In all cases the results of the queries will be return an astropy.table.Table object (this can be dsiabled in the last case, the user-defined query). The first item on the above list (search within a given radius) provides the basic block for the other two types of position-matching queries (the closest match and the binary search). It is implemented in three different ways:

- using healpix: if the catalog sources have been assigned an healpix index, the search first returns the sources in the 9 healpix close to the target position (the central one + 8 neighbours)
- using geoJSON/legacy coordinates: if the catalog documents have the position arranged in one of these two formats, the query is based on the `geoWithin` and `centerSphere` mongo filters. 
- raw: this method uses the `where` keyword to evaluate a javascript function on each document. This function computes the distance of the point to the target and compares it to the search radius. This method does not require any additional field to be added to the catalog.
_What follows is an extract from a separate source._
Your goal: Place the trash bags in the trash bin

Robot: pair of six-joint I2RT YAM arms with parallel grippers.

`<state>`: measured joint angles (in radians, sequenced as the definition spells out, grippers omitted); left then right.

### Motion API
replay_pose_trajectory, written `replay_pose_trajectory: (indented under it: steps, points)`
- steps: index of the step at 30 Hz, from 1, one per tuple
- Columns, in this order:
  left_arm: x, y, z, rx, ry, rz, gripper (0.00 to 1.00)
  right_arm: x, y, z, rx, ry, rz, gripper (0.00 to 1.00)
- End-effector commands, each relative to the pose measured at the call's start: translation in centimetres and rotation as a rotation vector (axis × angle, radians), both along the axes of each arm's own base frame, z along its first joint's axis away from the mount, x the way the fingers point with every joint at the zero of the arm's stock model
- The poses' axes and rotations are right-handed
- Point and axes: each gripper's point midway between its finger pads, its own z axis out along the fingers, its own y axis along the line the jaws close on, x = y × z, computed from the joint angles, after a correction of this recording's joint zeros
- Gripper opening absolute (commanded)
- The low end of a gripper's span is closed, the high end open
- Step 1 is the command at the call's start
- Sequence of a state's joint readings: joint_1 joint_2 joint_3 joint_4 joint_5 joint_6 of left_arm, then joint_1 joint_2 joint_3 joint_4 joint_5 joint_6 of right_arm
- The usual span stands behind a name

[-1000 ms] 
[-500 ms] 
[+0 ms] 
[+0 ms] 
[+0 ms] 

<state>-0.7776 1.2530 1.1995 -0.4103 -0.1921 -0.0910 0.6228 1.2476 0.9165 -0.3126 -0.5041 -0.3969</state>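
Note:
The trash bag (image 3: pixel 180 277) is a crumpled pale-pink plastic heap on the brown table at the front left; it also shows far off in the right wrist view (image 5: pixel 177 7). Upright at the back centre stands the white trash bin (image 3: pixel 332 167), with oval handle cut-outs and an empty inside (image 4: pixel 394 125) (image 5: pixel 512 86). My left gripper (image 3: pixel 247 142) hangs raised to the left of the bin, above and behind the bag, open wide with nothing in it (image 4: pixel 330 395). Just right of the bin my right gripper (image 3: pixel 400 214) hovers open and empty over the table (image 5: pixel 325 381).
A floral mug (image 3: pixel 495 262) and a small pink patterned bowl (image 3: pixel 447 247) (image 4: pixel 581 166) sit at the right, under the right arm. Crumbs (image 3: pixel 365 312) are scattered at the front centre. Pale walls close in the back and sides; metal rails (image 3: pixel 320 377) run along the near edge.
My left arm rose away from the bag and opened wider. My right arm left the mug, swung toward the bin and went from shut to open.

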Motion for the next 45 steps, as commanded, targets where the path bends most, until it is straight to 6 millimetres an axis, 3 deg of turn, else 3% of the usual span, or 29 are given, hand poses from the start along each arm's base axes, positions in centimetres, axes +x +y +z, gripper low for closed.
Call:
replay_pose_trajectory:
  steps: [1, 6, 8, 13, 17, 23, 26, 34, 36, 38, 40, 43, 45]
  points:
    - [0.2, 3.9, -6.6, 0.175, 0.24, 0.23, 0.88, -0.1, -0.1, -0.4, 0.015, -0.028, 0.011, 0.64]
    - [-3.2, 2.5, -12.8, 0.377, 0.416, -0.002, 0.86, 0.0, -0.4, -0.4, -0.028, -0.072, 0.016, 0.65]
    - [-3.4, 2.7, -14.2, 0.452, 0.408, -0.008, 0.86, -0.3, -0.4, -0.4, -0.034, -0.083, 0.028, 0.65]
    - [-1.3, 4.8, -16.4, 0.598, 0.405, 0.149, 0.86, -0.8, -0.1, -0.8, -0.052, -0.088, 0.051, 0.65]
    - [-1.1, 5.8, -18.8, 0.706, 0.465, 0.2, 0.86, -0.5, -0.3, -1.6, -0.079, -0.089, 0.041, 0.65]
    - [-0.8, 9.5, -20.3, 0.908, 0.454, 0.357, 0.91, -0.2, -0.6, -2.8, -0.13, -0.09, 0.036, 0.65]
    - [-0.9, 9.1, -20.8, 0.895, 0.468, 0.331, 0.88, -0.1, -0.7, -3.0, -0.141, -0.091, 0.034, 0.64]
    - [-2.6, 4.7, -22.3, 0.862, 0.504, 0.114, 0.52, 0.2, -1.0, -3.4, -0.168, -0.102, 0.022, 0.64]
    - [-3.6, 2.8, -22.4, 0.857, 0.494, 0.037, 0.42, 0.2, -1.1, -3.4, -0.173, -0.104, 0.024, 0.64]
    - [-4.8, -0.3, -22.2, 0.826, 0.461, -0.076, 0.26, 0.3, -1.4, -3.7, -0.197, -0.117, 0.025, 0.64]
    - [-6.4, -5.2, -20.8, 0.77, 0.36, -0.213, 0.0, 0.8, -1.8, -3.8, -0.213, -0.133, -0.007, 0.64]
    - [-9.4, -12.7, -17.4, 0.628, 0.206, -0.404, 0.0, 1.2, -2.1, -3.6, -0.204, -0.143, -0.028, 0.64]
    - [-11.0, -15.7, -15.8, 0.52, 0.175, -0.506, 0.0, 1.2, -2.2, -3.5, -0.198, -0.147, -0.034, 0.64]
These core functions are defined in the catquery_utils module. 

Here below the different queries will be run using a set points uniformly distributed on a sphere. The performances of the different methods will be compared. 

In [1]:
from extcats import CatalogQuery

# initialize the CatalogQuery object pointing it to an existsing database
mqc_query = CatalogQuery.CatalogQuery(
        cat_name = 'milliquas',           # name of the database
        coll_name = 'srcs',               # name of the collection with the sources
        ra_key = 'ra', dec_key = 'dec',   # name of catalog fields for the coordinates
        dbclient = None)


# specify target position (same format as the 'ra_key' and 
# 'dec_key specified at initilization) and serach radius
target_ra, target_dec, rs = 5.458082, 16.035756, 100.

INFO:extcats.CatalogQuery:using mongo client at localhost:27017
INFO:extcats.CatalogQuery:connected to collection srcs of database milliquas.
INFO:extcats.CatalogQuery:found 1998464 documents in source collection srcs.
INFO:extcats.CatalogQuery:set HEALPIX partition of order 16 with key hpxid_16. Nested: True, Inexed: True, Resolution ["]: 3.221
INFO:extcats.CatalogQuery:set 2dsphere key pos with format geoJSON. Inexed: True
INFO:extcats.CatalogQuery:source collection has the following indexes: _i, hpxid_16, pos_2dsphe


## example queries: all sources within a given radius from target

In the following cell we illustrate the three search methods implemented in CatalogQuery and how they
are applied to the basic search pattern: retrieve all the sources within a given radius from the specified position.

**IMPORTANT:** when using the HEALPIX method, the natural query does not return results in a circle, but rather in a square-like pattern of HEALpixels that covers the search radius. By default the matches are then skimmed for sources outside the circular search radius. Use pass circular = False to the query functions to disable this behaviour.

In [2]:
# the 'raw' method does not require any pre-formatting of the catalog.
# It first selects points within a box of radius 'box_scale' times larger than the
# search radius using $gte and $lte operators, then uses the $where expression
# to compute the angular distance of the sources in the box from the target.
out_raw = mqc_query.findwithin(target_ra, target_dec, rs, method = 'raw', box_scale = 2.5)
if not out_raw is None:
    print ("%d sources found around target position using the 'raw' method."%len(out_raw))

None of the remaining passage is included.